* [Directions for this task]:
Pictures found in the material must be left out, and every line returned as written.

* [Data segment]:
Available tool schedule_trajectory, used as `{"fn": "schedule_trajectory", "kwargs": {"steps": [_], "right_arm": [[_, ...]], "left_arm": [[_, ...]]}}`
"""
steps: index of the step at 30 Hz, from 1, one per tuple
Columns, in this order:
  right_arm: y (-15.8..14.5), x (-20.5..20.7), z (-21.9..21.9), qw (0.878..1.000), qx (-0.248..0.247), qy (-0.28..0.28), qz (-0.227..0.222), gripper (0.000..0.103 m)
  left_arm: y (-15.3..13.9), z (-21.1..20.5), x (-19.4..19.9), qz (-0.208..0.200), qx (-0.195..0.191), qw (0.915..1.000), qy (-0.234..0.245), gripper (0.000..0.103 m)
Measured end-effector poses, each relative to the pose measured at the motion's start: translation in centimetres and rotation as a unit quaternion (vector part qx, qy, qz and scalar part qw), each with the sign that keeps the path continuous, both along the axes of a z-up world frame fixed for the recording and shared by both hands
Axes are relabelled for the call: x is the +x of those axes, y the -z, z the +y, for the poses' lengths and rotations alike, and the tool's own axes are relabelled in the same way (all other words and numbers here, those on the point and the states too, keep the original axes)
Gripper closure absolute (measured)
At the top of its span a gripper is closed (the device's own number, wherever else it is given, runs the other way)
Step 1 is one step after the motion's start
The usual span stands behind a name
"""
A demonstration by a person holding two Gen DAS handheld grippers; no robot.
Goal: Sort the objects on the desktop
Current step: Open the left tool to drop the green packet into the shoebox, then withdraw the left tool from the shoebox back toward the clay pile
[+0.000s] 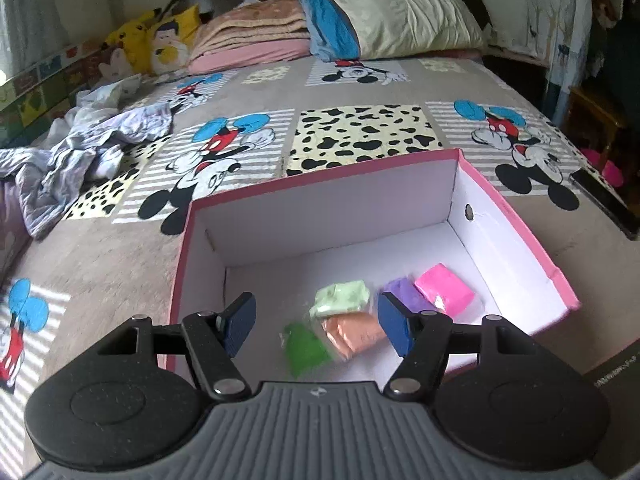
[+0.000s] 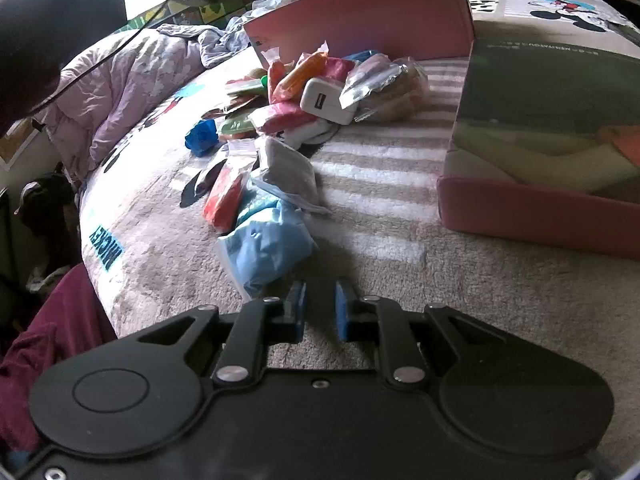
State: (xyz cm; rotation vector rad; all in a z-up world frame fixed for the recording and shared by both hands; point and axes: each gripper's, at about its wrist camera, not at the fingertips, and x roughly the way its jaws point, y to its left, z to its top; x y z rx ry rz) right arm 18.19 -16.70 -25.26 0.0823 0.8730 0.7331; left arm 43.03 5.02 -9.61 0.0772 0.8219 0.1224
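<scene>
My left gripper (image 1: 318,326) is open and empty, hovering over the near end of an open pink box (image 1: 320,208) with a white inside. In the box lie clay packets: light green (image 1: 341,298), dark green (image 1: 306,350), orange (image 1: 354,334), purple (image 1: 404,292) and pink (image 1: 444,288). My right gripper (image 2: 320,308) is nearly closed with a small gap and holds nothing, low over the bedspread. Just ahead of it lies a light blue packet (image 2: 268,248), then a red packet (image 2: 226,196), a grey packet (image 2: 288,172) and a pile of several coloured packets with a white charger (image 2: 326,100).
Everything sits on a Mickey Mouse bedspread (image 1: 360,132). The pink box side (image 2: 360,20) stands behind the pile; a second box with a dark lid (image 2: 552,128) is at the right. Crumpled clothes (image 1: 80,144) lie left; pillows (image 1: 400,12) at the head. A phone (image 1: 604,200) lies right.
</scene>
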Motion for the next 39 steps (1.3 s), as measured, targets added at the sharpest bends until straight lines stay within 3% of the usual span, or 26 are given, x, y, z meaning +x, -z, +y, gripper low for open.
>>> {"fn": "schedule_trajectory", "kwargs": {"steps": [18,39], "right_arm": [[-0.7,-0.2,0.9,1.0,-0.022,0.006,-0.005,0.091],[-3.3,-1.2,-0.1,1.0,0.021,0.009,-0.011,0.095]], "left_arm": [[-2.6,-0.3,-6.7,-0.023,-0.001,0.9997,-0.007,0.036],[-3.4,-0.1,-13.7,-0.054,0.002,0.9985,0.011,0.036]]}}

* [Answer to this task]:
Available tool schedule_trajectory, used as `{"fn": "schedule_trajectory", "kwargs": {"steps": [_], "right_arm": [[_, ...]], "left_arm": [[_, ...]]}}`
"""
steps: index of the step at 30 Hz, from 1, one per tuple
Columns, in this order:
  right_arm: y (-15.8..14.5), x (-20.5..20.7), z (-21.9..21.9), qw (0.878..1.000), qx (-0.248..0.247), qy (-0.28..0.28), qz (-0.227..0.222), gripper (0.000..0.103 m)
  left_arm: y (-15.3..13.9), z (-21.1..20.5), x (-19.4..19.9), qz (-0.208..0.200), qx (-0.195..0.191), qw (0.915..1.000), qy (-0.234..0.245), gripper (0.000..0.103 m)
Measured end-effector poses, each relative to the pose measured at the motion's start: translation in centimetres and rotation as a unit quaternion (vector part qx, qy, qz and scalar part qw), each with the sign that keeps the path continuous, both along the axes of a z-up world frame fixed for the recording and shared by both hands
Axes are relabelled for the call: x is the +x of those axes, y the -z, z the +y, for the poses' lengths and rotations alike, and the tool's own axes are relabelled in the same way (all other words and numbers here, those on the point and the states too, keep the original axes)
Gripper closure absolute (measured)
At the top of its span a gripper is closed (the device's own number, wherever else it is given, runs the other way)
Step 1 is one step after the motion's start
The usual span stands behind a name
"""
A demonstration by a person holding two Gen DAS handheld grippers; no robot.
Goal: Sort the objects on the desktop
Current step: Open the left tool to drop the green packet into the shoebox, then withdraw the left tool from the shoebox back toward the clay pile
[+0.000s] 
[+0.000s] 
State: (xyz cm; rotation vector rad; all in a z-up world frame fixed for the recording and shared by both hands; point and axes: each gripper's, at about its wrist camera, not at the fingertips, and x roughly the way its jaws point, y to its left, z to its top; x y z rx ry rz) right arm 18.19 -16.70 -25.26 0.0823 0.8730 0.7331; left arm 43.03 5.02 -9.61 0.0772 0.8219 0.1224
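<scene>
My left gripper (image 1: 318,326) is open and empty, hovering over the near end of an open pink box (image 1: 320,208) with a white inside. In the box lie clay packets: light green (image 1: 341,298), dark green (image 1: 306,350), orange (image 1: 354,334), purple (image 1: 404,292) and pink (image 1: 444,288). My right gripper (image 2: 320,308) is nearly closed with a small gap and holds nothing, low over the bedspread. Just ahead of it lies a light blue packet (image 2: 268,248), then a red packet (image 2: 226,196), a grey packet (image 2: 288,172) and a pile of several coloured packets with a white charger (image 2: 326,100).
Everything sits on a Mickey Mouse bedspread (image 1: 360,132). The pink box side (image 2: 360,20) stands behind the pile; a second box with a dark lid (image 2: 552,128) is at the right. Crumpled clothes (image 1: 80,144) lie left; pillows (image 1: 400,12) at the head. A phone (image 1: 604,200) lies right.
</scene>
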Motion for the next 39 steps (1.3 s), as measured, targets added at the sharpest bends until straight lines stay within 3% of the usual span, or 26 are given, x, y, z meaning +x, -z, +y, gripper low for open.
>>> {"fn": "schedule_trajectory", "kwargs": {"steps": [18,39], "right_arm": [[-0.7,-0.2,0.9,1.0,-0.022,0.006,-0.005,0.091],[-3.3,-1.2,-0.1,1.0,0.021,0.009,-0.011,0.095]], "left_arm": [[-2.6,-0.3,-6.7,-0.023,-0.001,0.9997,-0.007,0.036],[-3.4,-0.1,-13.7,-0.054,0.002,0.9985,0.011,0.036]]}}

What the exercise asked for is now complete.